The Senate Budget Committee will mark up its version of the budget resolution next Wednesday and Thursday. The House has not put forward its own budget blueprint.
“To those who voted for and support real border security and a stronger defense in a troubled world, help is on the way,” Graham said in a statement. “This budget resolution jumpstarts a process that will give President Trump’s team the money they need to secure the border and deport criminals, and make America strong and more energy independent.”
In a January interview with Breaking Defense, SASC chairman Roger Wicker, R-Miss., said he was advocating for “$100 billion a year [for defense] for the next two years” to be added during the reconciliation process, which could help pay for defense needs such as Iron Dome, shipbuilding and submarine production, and sixth-generation fighter aircraft.
In addition to the defense funds, the Senate resolution would add $175 billion in homeland security spending and $175 billion in spending to be determined by the judiciary committees.
It would obligate an additional $85.5 billion to the federal budget each year from FY25-FY28, but that spending would be offset by equivalent cuts, according to a summary of the budget.
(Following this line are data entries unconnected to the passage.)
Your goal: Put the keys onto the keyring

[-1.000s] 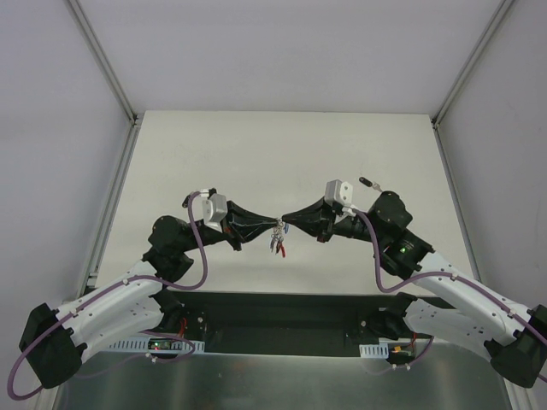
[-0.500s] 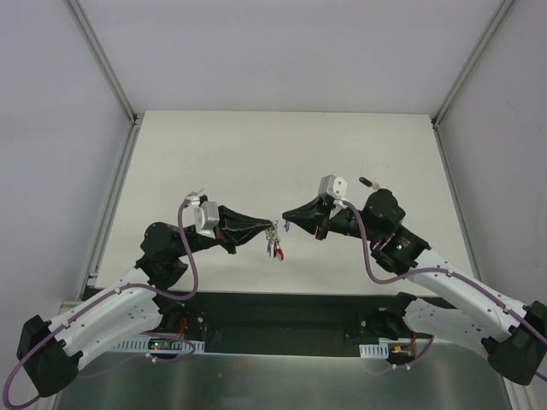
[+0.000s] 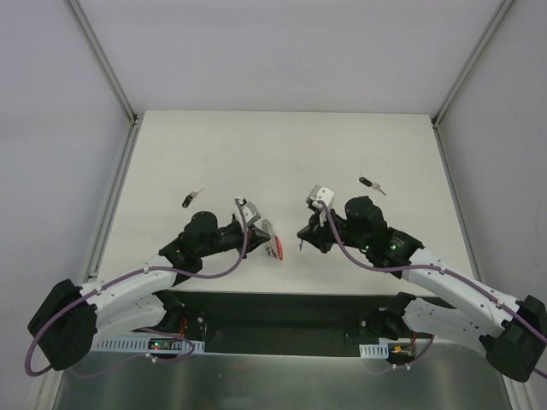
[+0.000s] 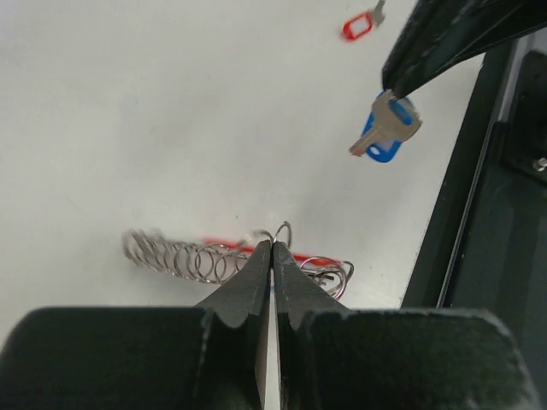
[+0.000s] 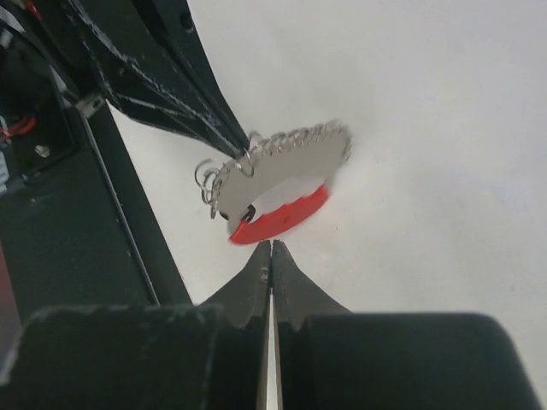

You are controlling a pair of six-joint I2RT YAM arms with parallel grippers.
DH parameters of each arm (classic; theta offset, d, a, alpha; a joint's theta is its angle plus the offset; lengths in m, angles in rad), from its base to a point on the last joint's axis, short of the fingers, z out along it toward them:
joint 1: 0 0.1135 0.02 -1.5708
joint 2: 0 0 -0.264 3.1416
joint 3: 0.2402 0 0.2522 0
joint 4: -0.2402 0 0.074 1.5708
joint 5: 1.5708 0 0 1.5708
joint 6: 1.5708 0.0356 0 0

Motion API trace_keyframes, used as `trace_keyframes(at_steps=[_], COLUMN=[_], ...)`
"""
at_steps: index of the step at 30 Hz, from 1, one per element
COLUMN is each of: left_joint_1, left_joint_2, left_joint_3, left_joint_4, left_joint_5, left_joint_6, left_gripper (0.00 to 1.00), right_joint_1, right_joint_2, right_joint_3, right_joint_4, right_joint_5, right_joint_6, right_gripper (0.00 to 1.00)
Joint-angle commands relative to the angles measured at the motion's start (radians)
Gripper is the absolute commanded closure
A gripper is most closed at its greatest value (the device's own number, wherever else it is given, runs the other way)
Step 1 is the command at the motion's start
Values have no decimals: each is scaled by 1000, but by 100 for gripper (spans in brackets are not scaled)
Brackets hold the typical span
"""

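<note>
The left end effector (image 4: 272, 249) is clamped on the keyring (image 5: 286, 212) at its metal ring, near the front edge of the desk (image 3: 256, 145). The right end effector (image 5: 271, 249) is closed on the blue-headed key (image 4: 386, 137) close by. Both look light: the chain is floppy, and the key is stiff and best pinched at its head.

Your top camera looks down on the keyring (image 3: 275, 246) from high behind it; both wrist cameras sit close, facing it from opposite sides.
</note>
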Motion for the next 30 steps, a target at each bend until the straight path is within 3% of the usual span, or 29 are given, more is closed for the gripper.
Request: trace_keyframes(at_steps=[1, 5, 15, 30], left_joint_1=[-12, -12, -11, -14], left_joint_2=[100, 226, 534, 597], left_joint_3=[115, 207, 403, 350], left_joint_4=[-201, -337, -334, -447], left_joint_5=[-100, -142, -192, -220], left_joint_6=[-6, -45, -28, -34], left_gripper=[100, 100, 100, 97], right_joint_1=[-2, -3, -37, -51], right_joint_2=[-29, -18, 25, 31], right_joint_3=[-38, -46, -79, -111], right_joint_4=[-70, -75, -14, 39], right_joint_5=[88, 135, 126, 108], right_joint_6=[27, 6, -39, -6], right_gripper=[99, 99, 99, 99])
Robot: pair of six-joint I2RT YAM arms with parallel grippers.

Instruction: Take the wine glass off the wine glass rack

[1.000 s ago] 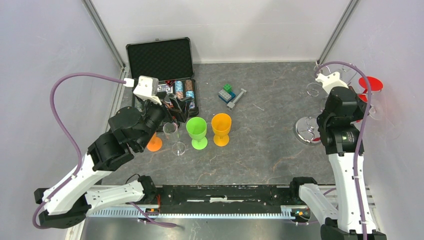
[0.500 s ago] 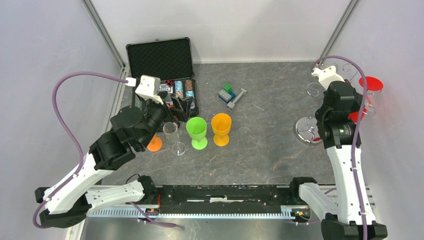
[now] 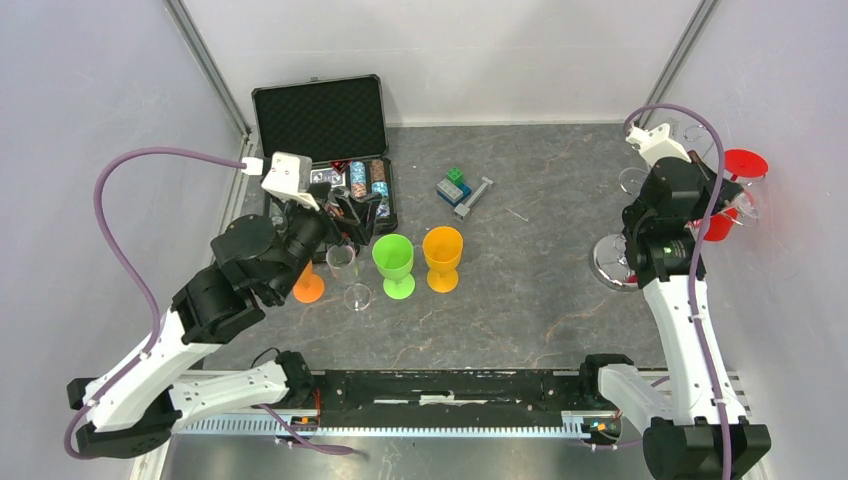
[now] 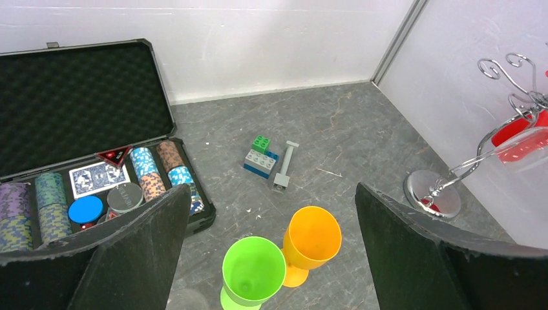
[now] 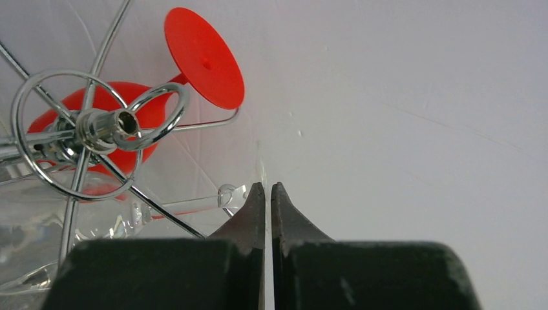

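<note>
The wine glass rack (image 5: 106, 123) is a silver wire stand by the right wall, with its round base (image 3: 612, 262) on the table; it also shows in the left wrist view (image 4: 439, 187). A red wine glass (image 5: 203, 55) hangs upside down from its hooks, foot up (image 3: 742, 163). A clear wine glass (image 5: 187, 205) hangs beside it. My right gripper (image 5: 268, 187) is shut on the thin edge of the clear glass's foot, at the rack's top. My left gripper (image 4: 273, 190) is open and empty above a green goblet (image 4: 253, 271) and an orange goblet (image 4: 313, 236).
An open black case (image 3: 320, 120) of poker chips lies at the back left. A green goblet (image 3: 394, 262), an orange goblet (image 3: 442, 256), a clear glass (image 3: 348, 272) and an orange foot (image 3: 308, 288) stand left of centre. Toy bricks (image 3: 455, 186) lie mid-table. The right wall is close behind the rack.
My right wrist has moved back and to the right, up to the top of the rack near the wall. My left arm has barely shifted.
</note>
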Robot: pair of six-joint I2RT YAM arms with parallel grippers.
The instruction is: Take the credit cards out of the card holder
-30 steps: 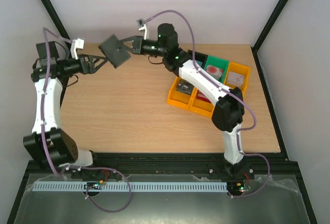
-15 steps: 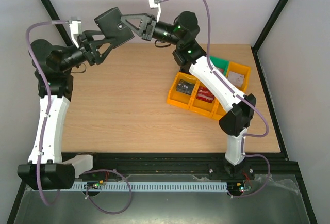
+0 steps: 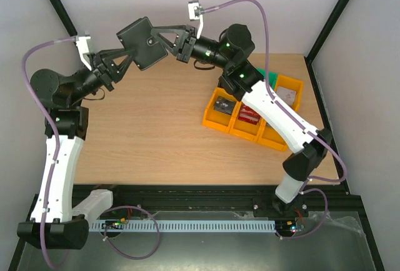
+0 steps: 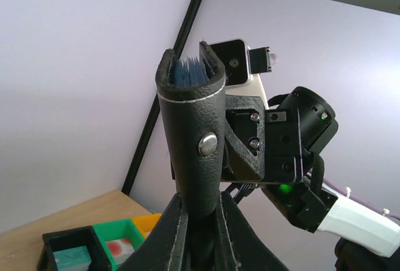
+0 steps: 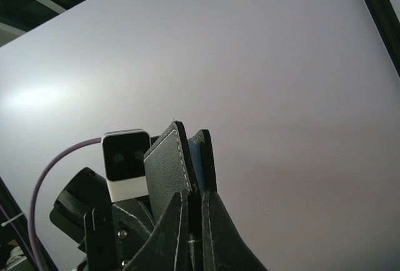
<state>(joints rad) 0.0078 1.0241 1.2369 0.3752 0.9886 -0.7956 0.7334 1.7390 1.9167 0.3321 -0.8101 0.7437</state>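
While it hangs in the air above the table (image 3: 156, 127), the card holder (image 3: 142, 43) is clamped from both sides by the left gripper (image 3: 127, 55) and the right gripper (image 3: 160, 39).
From above only its black face shows; the left wrist camera shows a metal snap (image 4: 208, 143) and blue-grey edges (image 4: 187, 71) between its leaves.

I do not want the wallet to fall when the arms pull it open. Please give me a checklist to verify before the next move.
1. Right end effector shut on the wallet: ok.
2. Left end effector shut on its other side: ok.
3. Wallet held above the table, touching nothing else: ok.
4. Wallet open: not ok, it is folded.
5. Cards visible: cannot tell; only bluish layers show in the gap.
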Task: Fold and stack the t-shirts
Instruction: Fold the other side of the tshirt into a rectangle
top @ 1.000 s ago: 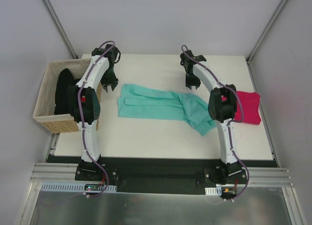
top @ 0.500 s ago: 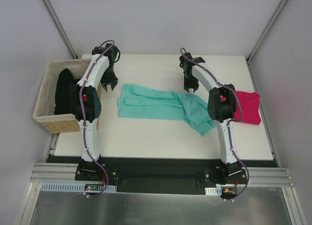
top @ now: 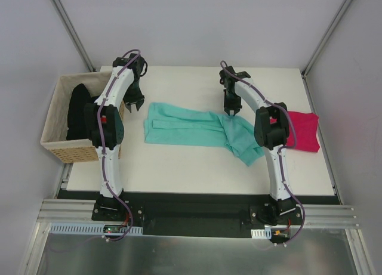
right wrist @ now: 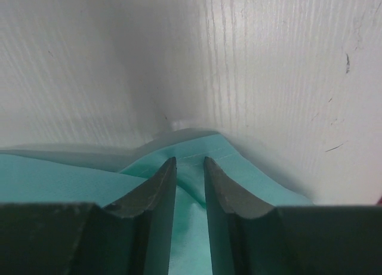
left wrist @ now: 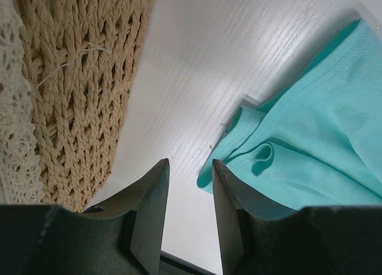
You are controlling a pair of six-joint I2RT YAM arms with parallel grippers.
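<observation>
The teal shirt [top: 197, 129] lies in a long band across the middle of the table [top: 179, 161]. Its left half is flat with a strip folded over along it. Its right end is bunched and droops toward the near edge.

The pink shirt [top: 305, 132] lies flat on the table past the teal shirt's right end. The right arm's elbow covers the space between them, so I can't tell whether they touch. Black shirts [top: 77, 111] sit heaped in the basket [top: 57, 147], well off the teal shirt's left end.

My right gripper [top: 231, 111] is down at the teal shirt's far edge, toward its right end. On the right wrist camera the right gripper [right wrist: 190, 161] has its jaws close together with only a thin slot between them. The teal shirt [right wrist: 71, 179] rises into a small ridge right at the tips. Cloth shows in the slot, but I cannot tell whether it is actually pinched.

My left gripper [top: 134, 105] hangs just beyond the teal shirt's far left corner, between that corner and the basket. On the left wrist camera the left gripper [left wrist: 190, 164] has its jaws partly apart with nothing in them. Bare table shows through the gap. The shirt's [left wrist: 310, 138] curled corner lies just to one side of the gap and the basket's weave [left wrist: 77, 96] to the other.
</observation>
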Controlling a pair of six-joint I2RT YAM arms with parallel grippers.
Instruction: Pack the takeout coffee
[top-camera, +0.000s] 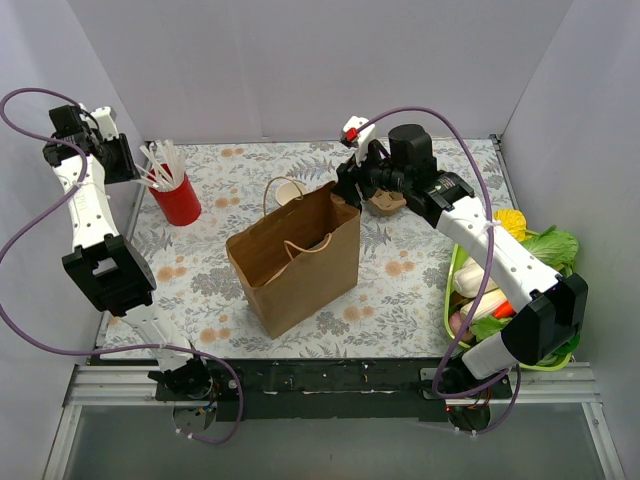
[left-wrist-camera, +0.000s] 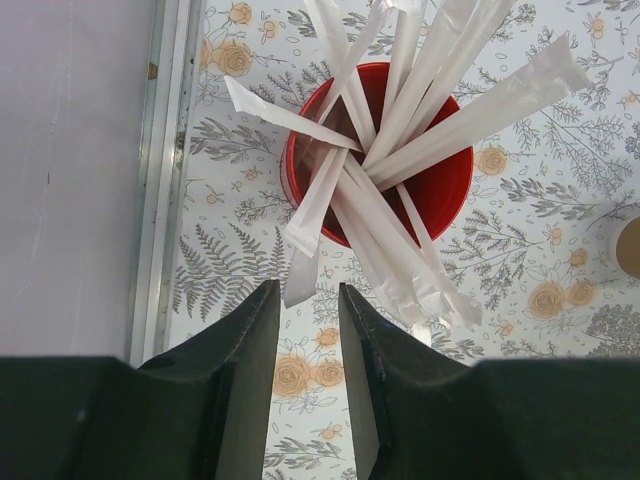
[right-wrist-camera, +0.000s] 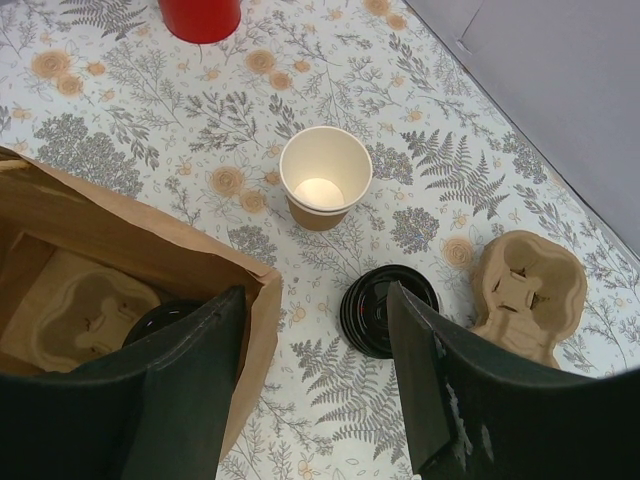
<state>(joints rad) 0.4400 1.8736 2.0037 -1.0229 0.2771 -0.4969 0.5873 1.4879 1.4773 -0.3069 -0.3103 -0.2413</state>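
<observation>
Right claw (right-wrist-camera: 315, 385) hangs open over black lid (right-wrist-camera: 388, 310); lidless paper cup (right-wrist-camera: 325, 178) upright on worktop (right-wrist-camera: 200, 120) nearby. Cup prob. light, crushable: grip gently below rim. Left claw (left-wrist-camera: 308, 290) narrow, grip unclear

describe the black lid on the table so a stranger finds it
Find the open brown paper bag in the middle of the floral table. Just past its corner, the black lid lies flat beside the pulp carrier, near the open white cup. It is the only black disc outside the bag.
</observation>
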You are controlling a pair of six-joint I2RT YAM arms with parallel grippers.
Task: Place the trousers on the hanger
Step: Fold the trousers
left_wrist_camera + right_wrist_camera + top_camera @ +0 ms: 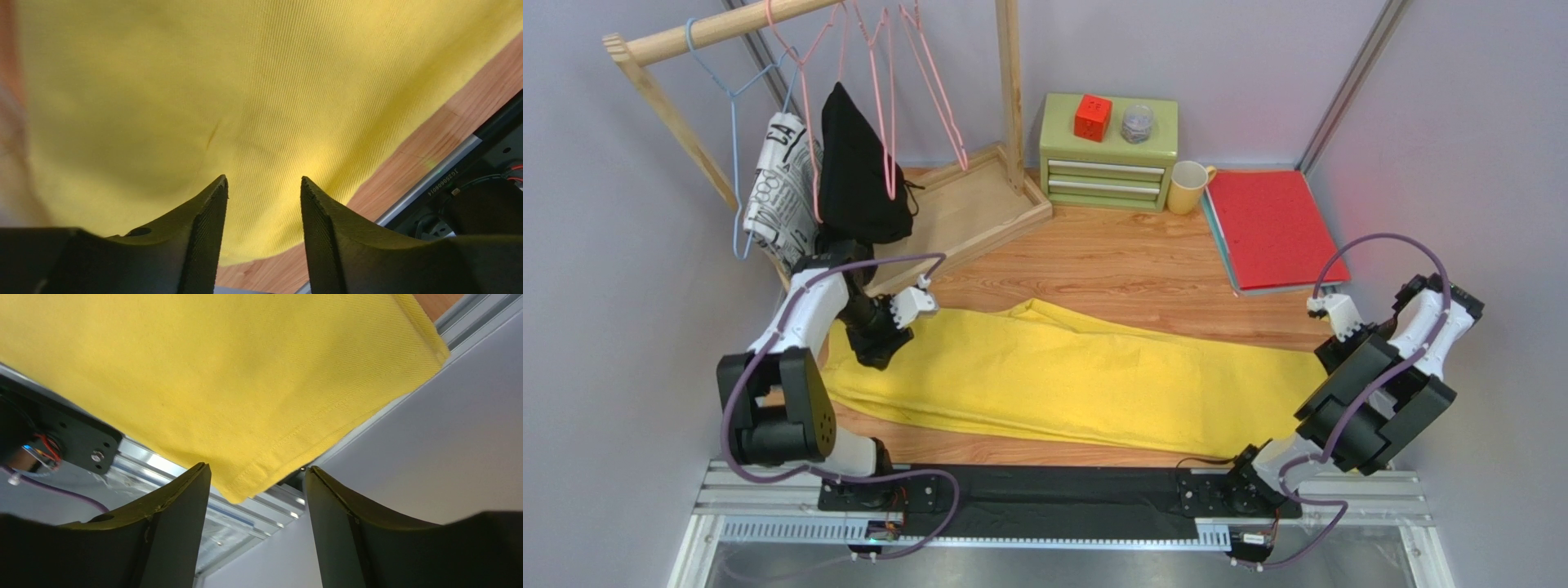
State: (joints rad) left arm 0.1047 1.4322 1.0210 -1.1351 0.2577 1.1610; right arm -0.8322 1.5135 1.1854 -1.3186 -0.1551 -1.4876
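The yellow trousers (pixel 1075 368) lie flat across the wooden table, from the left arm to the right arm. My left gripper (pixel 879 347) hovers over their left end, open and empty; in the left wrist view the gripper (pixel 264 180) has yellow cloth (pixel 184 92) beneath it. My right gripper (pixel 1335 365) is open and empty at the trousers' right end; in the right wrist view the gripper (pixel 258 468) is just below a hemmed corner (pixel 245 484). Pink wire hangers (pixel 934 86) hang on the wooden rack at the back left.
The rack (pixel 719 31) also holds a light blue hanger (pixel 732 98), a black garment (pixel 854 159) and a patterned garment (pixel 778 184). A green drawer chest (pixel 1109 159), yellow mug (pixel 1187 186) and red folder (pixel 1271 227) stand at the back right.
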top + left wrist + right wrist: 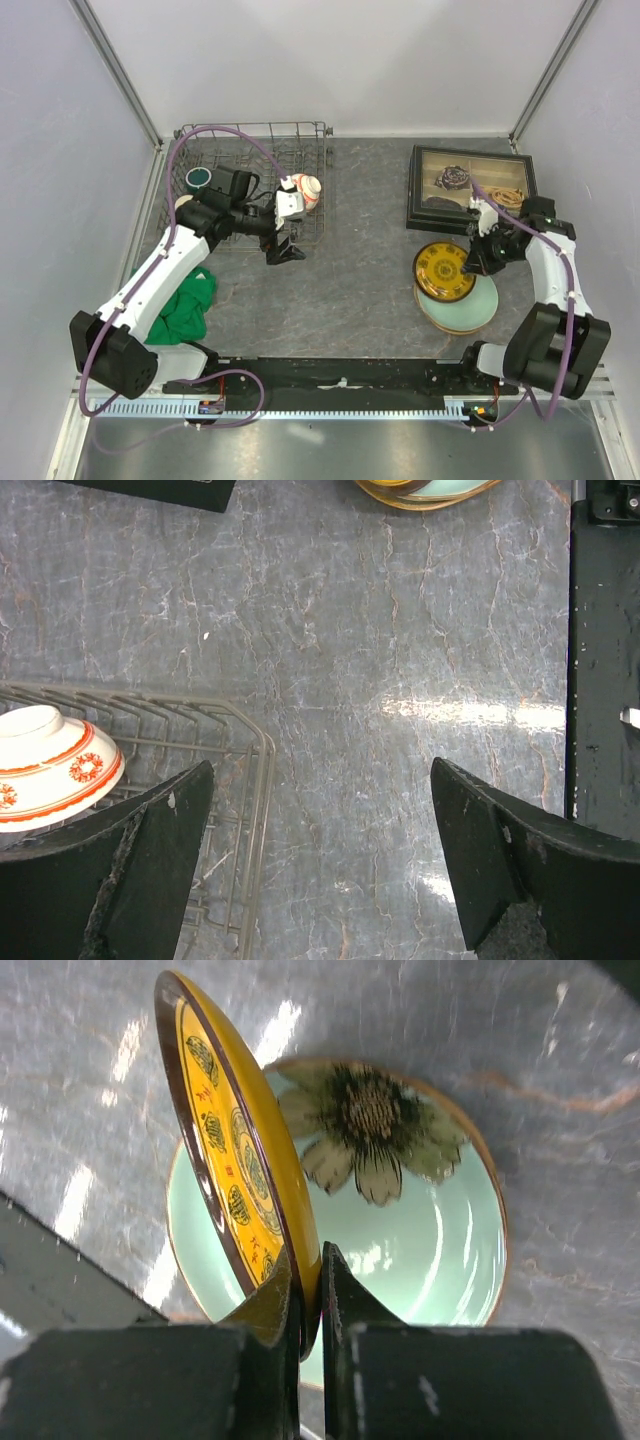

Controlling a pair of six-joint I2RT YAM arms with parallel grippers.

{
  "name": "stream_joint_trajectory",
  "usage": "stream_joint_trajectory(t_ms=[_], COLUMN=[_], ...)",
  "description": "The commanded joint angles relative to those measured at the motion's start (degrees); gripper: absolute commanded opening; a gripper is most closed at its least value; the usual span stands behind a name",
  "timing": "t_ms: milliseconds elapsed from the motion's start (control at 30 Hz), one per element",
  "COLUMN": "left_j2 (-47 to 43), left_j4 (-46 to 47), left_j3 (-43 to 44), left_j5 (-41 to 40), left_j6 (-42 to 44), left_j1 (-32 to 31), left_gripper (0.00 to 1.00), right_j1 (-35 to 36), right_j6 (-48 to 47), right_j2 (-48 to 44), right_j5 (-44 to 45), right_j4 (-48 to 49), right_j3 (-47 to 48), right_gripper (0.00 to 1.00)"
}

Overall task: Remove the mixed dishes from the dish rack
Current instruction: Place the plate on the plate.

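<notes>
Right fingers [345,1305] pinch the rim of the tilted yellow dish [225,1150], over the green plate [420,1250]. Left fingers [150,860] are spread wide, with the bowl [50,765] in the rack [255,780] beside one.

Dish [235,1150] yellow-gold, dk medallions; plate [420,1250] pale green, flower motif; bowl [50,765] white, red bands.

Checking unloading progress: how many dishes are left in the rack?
2 seen plainly: the dark green mug at the dish rack's left side, the red-and-white bowl at its right end. A pale shape beside the left arm may be a third, partly hidden.
</notes>
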Motion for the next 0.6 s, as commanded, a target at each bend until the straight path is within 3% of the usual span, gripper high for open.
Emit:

The text of the bill directs several committees, such as agriculture and education, to identify potential cuts, and all committees would have until March 7 to provide recommendations.
The reconciliation process is just one mechanism that Republicans are looking at in order to obtain funding for a US Iron Dome. Elsewhere, Sens. Dan Sullivan, R-Alaska, and Kevin Cramer, R-ND, introduced legislation this week pushing for $19.5 billion for a US Iron Dome, with expenses including $12 billion to expand missile interceptors in Alaska with Next Generation Interceptors, and $1.4 billion for the Terminal High Altitude Area Defense (THAAD) system.